> Activity:
Range to reproduce from the entries below: the line with "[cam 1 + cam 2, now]", the line with "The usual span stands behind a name", and every line in between. Give them exactly and give nothing else.

········

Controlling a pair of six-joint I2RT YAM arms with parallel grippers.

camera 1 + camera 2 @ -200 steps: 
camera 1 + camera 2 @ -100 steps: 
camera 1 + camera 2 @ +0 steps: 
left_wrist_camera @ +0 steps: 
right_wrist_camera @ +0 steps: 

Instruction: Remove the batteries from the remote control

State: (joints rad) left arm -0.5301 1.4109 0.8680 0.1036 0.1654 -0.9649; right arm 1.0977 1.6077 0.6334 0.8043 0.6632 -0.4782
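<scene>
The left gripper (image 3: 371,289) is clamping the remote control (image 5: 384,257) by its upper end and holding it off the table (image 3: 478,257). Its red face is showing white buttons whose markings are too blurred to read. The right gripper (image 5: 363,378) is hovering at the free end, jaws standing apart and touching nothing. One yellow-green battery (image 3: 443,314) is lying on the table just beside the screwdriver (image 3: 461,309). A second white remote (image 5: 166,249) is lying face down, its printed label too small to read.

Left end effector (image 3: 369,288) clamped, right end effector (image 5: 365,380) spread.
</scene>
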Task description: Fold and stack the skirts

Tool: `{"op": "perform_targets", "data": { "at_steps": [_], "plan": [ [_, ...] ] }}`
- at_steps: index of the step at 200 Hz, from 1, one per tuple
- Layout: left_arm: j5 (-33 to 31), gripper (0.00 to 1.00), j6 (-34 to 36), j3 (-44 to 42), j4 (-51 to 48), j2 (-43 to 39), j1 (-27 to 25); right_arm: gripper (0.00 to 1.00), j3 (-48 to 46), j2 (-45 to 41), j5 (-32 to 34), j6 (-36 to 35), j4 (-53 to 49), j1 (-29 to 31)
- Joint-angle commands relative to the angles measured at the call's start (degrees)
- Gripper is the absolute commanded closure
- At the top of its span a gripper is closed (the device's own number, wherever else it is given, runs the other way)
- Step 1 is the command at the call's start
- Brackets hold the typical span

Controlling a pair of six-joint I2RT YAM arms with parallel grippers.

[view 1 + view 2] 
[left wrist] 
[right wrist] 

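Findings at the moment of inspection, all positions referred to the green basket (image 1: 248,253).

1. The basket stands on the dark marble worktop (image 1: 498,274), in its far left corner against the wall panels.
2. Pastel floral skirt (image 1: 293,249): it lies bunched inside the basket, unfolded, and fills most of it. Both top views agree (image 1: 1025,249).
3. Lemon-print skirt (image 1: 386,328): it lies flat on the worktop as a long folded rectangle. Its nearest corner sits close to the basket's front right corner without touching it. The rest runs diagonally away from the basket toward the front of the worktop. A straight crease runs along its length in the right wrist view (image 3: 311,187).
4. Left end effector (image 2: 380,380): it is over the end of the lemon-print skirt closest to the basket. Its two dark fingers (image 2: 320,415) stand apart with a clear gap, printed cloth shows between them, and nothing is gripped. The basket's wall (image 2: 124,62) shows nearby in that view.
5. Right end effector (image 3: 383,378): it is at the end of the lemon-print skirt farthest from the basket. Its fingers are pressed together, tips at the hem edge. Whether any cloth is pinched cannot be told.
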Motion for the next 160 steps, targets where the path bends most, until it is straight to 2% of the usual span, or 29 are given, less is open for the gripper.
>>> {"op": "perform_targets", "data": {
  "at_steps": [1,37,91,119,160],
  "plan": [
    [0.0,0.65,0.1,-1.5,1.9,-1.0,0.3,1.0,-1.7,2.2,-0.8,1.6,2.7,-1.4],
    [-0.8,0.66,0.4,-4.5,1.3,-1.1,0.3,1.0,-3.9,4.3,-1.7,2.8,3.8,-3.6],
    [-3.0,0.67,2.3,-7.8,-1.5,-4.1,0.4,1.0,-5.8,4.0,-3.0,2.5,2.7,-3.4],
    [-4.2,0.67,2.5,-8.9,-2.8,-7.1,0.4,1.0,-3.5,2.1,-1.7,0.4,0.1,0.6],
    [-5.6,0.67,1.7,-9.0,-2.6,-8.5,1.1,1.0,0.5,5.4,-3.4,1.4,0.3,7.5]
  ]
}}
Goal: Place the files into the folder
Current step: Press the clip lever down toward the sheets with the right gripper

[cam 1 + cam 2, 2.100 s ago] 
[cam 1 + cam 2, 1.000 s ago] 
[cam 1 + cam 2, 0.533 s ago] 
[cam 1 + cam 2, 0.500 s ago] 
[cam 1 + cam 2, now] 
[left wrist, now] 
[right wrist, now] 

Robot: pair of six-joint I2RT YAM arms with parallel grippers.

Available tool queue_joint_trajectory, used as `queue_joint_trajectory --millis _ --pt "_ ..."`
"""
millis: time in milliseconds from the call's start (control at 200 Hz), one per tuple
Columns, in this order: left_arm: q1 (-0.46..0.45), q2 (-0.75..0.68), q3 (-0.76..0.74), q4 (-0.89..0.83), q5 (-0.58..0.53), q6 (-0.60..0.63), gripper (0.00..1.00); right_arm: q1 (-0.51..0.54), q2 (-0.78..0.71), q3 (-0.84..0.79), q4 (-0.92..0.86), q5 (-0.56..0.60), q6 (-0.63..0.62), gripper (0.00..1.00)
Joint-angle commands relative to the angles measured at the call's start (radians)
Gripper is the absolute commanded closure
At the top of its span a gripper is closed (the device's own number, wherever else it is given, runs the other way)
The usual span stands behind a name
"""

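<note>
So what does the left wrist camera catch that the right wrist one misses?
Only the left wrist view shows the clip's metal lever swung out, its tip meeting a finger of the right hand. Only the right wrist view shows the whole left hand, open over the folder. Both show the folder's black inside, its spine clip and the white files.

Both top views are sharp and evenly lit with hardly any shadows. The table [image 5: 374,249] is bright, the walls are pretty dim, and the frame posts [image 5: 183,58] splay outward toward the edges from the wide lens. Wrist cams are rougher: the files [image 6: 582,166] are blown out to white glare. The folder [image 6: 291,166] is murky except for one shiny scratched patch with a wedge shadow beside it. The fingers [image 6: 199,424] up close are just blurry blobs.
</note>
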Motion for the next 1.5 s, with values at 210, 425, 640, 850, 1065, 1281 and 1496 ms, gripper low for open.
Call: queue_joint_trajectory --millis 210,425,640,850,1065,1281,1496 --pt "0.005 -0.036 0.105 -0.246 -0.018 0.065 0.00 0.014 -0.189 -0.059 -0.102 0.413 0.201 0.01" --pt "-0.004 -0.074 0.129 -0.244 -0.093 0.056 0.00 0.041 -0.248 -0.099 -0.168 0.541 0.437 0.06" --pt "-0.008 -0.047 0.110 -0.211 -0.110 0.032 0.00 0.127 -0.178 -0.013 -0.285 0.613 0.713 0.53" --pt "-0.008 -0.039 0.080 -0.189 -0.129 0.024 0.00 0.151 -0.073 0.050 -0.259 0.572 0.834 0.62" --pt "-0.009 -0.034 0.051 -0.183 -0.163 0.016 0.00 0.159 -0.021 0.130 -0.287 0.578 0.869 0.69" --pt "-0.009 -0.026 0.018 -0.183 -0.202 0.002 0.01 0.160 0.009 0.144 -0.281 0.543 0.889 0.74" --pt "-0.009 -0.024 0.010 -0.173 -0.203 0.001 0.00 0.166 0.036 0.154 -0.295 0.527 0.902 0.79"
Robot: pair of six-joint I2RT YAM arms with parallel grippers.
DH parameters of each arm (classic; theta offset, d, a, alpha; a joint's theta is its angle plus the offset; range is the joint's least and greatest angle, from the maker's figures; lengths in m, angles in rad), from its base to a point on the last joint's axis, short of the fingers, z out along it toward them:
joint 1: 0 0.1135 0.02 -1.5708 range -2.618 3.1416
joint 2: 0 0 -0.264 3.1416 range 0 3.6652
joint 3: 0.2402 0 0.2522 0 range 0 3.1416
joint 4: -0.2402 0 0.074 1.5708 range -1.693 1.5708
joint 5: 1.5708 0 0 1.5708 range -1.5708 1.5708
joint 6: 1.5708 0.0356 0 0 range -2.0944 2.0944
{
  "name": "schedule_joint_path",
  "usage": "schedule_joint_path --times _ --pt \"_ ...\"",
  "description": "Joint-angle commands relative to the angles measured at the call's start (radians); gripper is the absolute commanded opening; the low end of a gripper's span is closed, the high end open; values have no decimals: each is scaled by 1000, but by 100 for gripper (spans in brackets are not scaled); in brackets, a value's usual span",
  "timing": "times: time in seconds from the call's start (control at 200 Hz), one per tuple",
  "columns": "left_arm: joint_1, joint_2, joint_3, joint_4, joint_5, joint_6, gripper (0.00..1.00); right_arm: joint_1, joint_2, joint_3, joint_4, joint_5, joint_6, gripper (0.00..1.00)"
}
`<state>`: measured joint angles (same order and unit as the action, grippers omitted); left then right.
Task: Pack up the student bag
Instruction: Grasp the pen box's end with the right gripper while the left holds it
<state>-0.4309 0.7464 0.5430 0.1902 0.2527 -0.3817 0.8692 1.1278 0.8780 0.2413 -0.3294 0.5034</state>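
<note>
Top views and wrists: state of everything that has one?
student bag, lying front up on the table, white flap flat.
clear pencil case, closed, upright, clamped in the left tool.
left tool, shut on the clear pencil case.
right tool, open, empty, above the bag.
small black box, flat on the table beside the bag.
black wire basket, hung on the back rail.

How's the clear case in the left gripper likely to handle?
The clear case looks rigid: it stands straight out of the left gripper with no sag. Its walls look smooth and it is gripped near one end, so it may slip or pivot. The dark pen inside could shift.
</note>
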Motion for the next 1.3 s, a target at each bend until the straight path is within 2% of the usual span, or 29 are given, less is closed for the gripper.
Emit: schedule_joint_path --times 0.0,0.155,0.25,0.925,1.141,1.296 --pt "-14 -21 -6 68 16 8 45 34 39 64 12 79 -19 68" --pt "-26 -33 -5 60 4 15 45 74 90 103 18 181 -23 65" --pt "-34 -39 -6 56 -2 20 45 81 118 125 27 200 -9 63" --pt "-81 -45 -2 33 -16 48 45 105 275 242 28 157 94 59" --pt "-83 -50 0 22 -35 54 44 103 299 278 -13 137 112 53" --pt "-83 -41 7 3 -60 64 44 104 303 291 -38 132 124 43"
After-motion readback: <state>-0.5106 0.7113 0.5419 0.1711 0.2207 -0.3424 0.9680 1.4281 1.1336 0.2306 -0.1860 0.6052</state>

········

> Result below:
[cam 1 + cam 2, now] 
[left wrist, now] 
[right wrist, now] 

Robot: pair of six-joint I2RT YAM arms with parallel grippers.

Available tool queue_joint_trajectory, used as `queue_joint_trajectory --millis _ --pt "_ ..."`
"""
millis: time in milliseconds from the call's start (control at 200 Hz), one per tuple
Columns, in this order: left_arm: q1 (-0.46..0.45), q2 (-0.75..0.68), q3 (-0.76..0.74), q4 (-0.89..0.83), q5 (-0.58..0.53), q6 (-0.60..0.63), gripper (0.00..1.00); right_arm: q1 (-0.51..0.54), q2 (-0.78..0.71), q3 (-0.84..0.79), q4 (-0.92..0.86), q5 (-0.56..0.60), q6 (-0.63..0.62), gripper (0.00..1.00)
Joint-angle commands relative to the angles measured at the call's start (radians)
Gripper is the absolute commanded closure
At the top of its span a gripper is closed (the device's own number, wherever else it is given, runs the other way)
The usual span stands behind a name

What has been written here completes the answer.